He made me go against my whole family and friends.
I got so close to his family. And today I'm alone scared to involve my family as my family would just take me away.



Replies:
Posted By: Nausheen
Date Posted: 09 February 2015 at 9:34pm
Dear Farrii,

Am sorry to learn about your piece.
I can understand you must be going through a lot of emotional pain and turmoil at the moment.

Have faith in Allah, hold fast to His religion and inshAllah you will sail through.

In my opinion, you should go to the nearest mosque, and tell the whole story to the imaam. Ask him to manage a khula for you.
Your husband is not just a drug dealer, he has committed adultry, infedility and even tried to hurt you physically. You should try and get out of this relationship as soon as possible. Besides, get yourself checked for AIDS and other STDs as well.

If this is difficult for you, I can understand, but you are very young to continue in this mess. Get out and get a life!

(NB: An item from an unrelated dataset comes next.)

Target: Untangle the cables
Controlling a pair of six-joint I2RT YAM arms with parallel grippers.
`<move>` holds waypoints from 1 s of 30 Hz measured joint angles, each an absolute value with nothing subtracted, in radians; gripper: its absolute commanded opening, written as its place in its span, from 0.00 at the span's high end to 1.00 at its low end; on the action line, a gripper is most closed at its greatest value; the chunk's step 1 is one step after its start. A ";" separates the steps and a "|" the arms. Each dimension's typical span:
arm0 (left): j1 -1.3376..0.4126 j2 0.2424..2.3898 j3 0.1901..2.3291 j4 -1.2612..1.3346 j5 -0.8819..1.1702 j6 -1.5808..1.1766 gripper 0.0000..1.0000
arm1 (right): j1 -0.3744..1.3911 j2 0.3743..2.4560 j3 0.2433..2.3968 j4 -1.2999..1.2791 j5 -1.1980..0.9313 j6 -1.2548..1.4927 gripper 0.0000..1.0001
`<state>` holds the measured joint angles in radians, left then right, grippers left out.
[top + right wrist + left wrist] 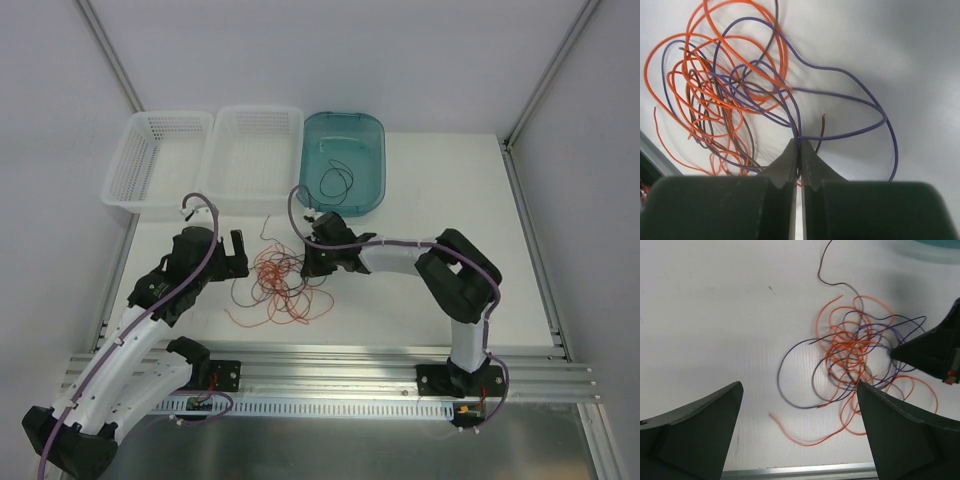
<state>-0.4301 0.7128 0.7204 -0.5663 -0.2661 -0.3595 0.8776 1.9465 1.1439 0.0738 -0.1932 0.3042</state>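
Tangle of hair-thin flexible wires [283,283]: mostly orange strands, several purple, few brown. Flat bench [440,200]: plain white. Pair of rectangular lattice plastic baskets [212,140], far left corner: white, open grid pattern. Rounded plastic tub [345,125], far edge: translucent teal; dark thin wire loop [337,180] inside. Left hand [798,385], right hand [799,150]: black.

Light was bright, even and diffuse, whitening the table [440,180] without hard glare. Just ahead of the right pincer [799,145] the cables [740,90] were sharp, throwing faint soft shadows; the pincer's own dark fingers looked blurred and featureless.
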 measured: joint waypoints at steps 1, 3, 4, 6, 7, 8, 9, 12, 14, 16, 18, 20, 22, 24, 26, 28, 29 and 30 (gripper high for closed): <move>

I dont know about your financial situation. Either go back to your parents, plead and apologise, and ask them to help ad support you. If they are still angry with you and do not want to accept you right now, and you do not have a choice, then seek welfare support in your community.

And dear, you might suffer from depression, so stay close to Allah and be strong. Life is like flowing water, everything passes, this will also pass. Thank Allah that He opened your eyes so quickly.

Keep posting!

May Allah be your Hadi, ameen.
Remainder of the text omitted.